But now If want to add new rule it replacing the previous rule .

How I will keep on add and delete the new rule on the same anchor on run time.

Please help.


----------



## SirDice (Jun 28, 2018)

The -f option replaces your existing anchor rules. Just like `pfctl -f /etc/pf.conf` replaces all your rules. If you want to add IP addresses to existing rules use a table.


----------



## sagarsingha (Jun 28, 2018)

SirDice said:


> The -f option replaces your existing anchor rules. Just like `pfctl -f /etc/pf.conf` replaces all your rules. If you want to add IP addresses to existing rules use a table.


Thanks for your reply.

But My requirement is If I want to add a new rules totally via commandline under the same anchor, then how I will achieve it


----------



## SirDice (Jun 28, 2018)

The only way to "add" rules would be be to read the existing rules, add your new rule to this list and load the adjusted rules. But I would suggest rethinking your solution, you're probably making it more complex than necessary.


----------



## sagarsingha (Jun 28, 2018)

SirDice said:


> The only way to "add" rules would be be to read the existing rules, add your new rule to this list and load the adjusted rules.
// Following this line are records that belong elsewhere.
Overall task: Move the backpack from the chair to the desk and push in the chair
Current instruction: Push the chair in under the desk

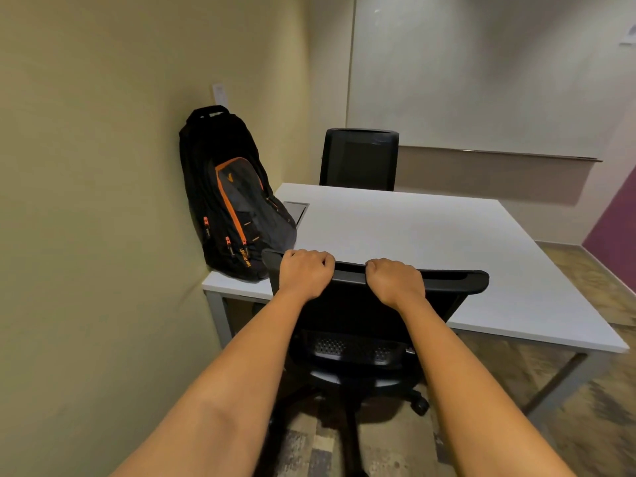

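A black backpack point(230, 197) with orange trim stands upright on the left end of the white desk point(430, 242), leaning against the left wall. Directly in front of me is a black office chair point(454, 282), its backrest against the desk's near edge and its seat under the desktop. My left hand point(304, 273) grips the top rail of the backrest near its left end. My right hand point(395, 280) grips the same rail near the middle. Both arms are stretched out straight.
A second black chair point(359, 160) stands at the far side of the desk. A grey cable hatch point(296, 210) is set into the desktop beside the backpack. The beige wall point(103, 201) runs close on the left. Patterned carpet point(592, 390) lies to the right.
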The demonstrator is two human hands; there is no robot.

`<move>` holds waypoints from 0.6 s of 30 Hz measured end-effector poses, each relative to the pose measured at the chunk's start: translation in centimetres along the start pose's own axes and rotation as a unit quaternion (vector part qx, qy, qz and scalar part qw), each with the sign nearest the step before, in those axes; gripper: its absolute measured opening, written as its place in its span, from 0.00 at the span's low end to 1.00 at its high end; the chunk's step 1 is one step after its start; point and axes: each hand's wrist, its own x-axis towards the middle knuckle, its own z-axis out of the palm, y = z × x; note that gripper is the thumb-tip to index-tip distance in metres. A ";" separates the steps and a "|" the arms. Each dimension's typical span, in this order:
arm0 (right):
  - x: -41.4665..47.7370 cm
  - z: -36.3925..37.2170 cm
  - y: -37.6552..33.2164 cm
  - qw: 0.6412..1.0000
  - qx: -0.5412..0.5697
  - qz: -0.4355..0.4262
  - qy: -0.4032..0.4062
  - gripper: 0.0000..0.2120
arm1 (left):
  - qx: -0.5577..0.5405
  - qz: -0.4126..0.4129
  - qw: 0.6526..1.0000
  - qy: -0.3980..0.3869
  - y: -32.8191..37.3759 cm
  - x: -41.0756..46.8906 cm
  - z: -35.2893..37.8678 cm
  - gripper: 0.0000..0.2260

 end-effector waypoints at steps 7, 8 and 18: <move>-0.6 -0.9 0.8 0.999 0.034 -0.006 -0.038 0.20 | 0.066 0.025 0.997 0.012 1.3 -1.4 -0.8 0.13; -0.8 -0.9 0.9 0.999 0.037 -0.006 -0.040 0.20 | 0.069 0.018 0.997 0.009 1.6 -1.6 -1.0 0.12; -2.8 -1.0 1.5 0.997 0.067 -0.020 -0.012 0.23 | 0.008 -0.007 1.000 0.014 3.5 -3.3 -1.4 0.12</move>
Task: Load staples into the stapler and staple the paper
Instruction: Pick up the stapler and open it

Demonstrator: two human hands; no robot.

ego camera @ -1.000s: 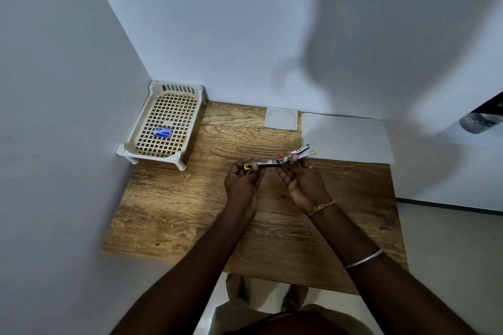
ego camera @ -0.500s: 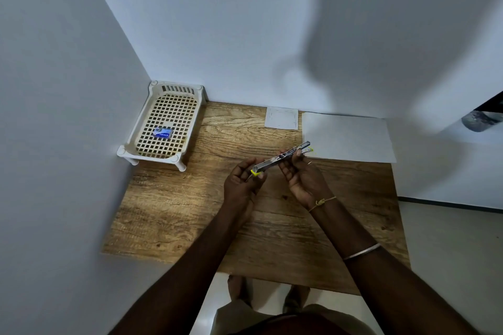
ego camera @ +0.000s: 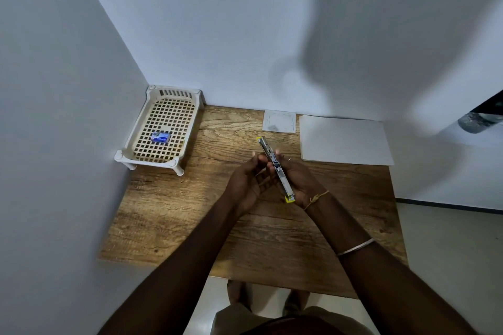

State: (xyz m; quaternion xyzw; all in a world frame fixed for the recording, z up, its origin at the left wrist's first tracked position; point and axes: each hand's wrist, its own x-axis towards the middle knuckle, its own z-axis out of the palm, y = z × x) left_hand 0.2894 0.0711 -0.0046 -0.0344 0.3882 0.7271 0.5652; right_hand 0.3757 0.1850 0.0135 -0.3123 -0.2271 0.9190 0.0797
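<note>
A slim metal stapler (ego camera: 275,166) with yellow ends is held above the middle of the wooden table (ego camera: 190,212), lengthwise from far to near. My right hand (ego camera: 298,179) grips it along its near half. My left hand (ego camera: 249,179) cups beside it, fingers touching its middle. A small blue staple box (ego camera: 160,136) lies in the white lattice tray (ego camera: 141,130) at the far left corner. A large white paper sheet (ego camera: 344,140) lies flat at the far right, and a smaller paper square (ego camera: 279,121) sits to its left against the wall.
White walls close in the table on the left and at the back. The near table edge ends above my feet on a light floor. A dark object (ego camera: 481,119) shows at the right edge, beyond the table.
The stapler has swung from lying crosswise between both hands to pointing away from me. My right hand now carries most of it, and both hands shifted slightly.
</note>
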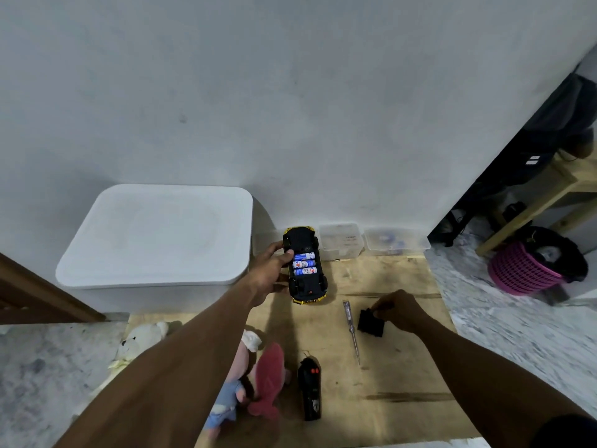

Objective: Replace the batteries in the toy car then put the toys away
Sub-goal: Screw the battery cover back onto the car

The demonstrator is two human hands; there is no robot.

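At far left, one white lidded bin (155,234). Below it, one white plush toy (142,337) and a pink-and-blue plush heap (248,376), count unclear. Left hand (269,273) curled round one upturned toy car (300,237) on the wooden board (403,376), three batteries (303,264) seated in its open bay. One remote (309,392), one screwdriver (351,331). Right hand (400,310) pinching one black battery cover (371,324). Behind, two clear tubs (339,242). Far right, one pink basket (523,270).

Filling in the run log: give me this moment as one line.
stage: batteries in, cover off | left hand: holds car, underside up | right hand: pinches cover | screwdriver: lying on board
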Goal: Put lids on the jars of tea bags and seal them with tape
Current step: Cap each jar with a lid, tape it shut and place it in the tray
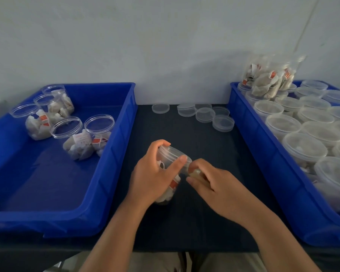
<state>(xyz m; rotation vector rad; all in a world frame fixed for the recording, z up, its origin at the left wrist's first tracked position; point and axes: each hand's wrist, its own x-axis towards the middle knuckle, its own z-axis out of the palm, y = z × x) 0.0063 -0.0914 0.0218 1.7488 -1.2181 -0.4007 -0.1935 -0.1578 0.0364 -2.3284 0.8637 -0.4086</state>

But I would suggest rethinking your solution, you're probably making it more complex than necessary.



Thanks Dice.

Actually I am going to implement Firewall On MAC Endpoint. So we have a Policy Engine which used to send policy for the Endpoint for 
different server accessibility .Let assume we have server A and B, endpoint is C .So if the Policy is like for server A ICMP blocked and for server B SSH blocked,So want to add these two rule dynamically on same anchors, and in future On demand basis I have to delete and modify  the rules as well.So is this type of scenario is possible to achieve through command line pfctl or should I write the rules on file and load every time ??
Please suggest!


----------



## SirDice (Jun 28, 2018)

sagarsingha said:


> Actually I am going to implement Firewall On MAC Endpoint.


Do you mean MAC, MAC, MAC or MAC?


----------



## sagarsingha (Jun 28, 2018)

SirDice said:


> Do you mean MAC, MAC, MAC or MAC?


Sorry for the confusion. I mean to say macOS


----------



## SirDice (Jun 28, 2018)

We only support FreeBSD. I suggest you seek help on a MacOS forum.

Rule #7: FreeBSD Forums Rules

Thread closed.


----------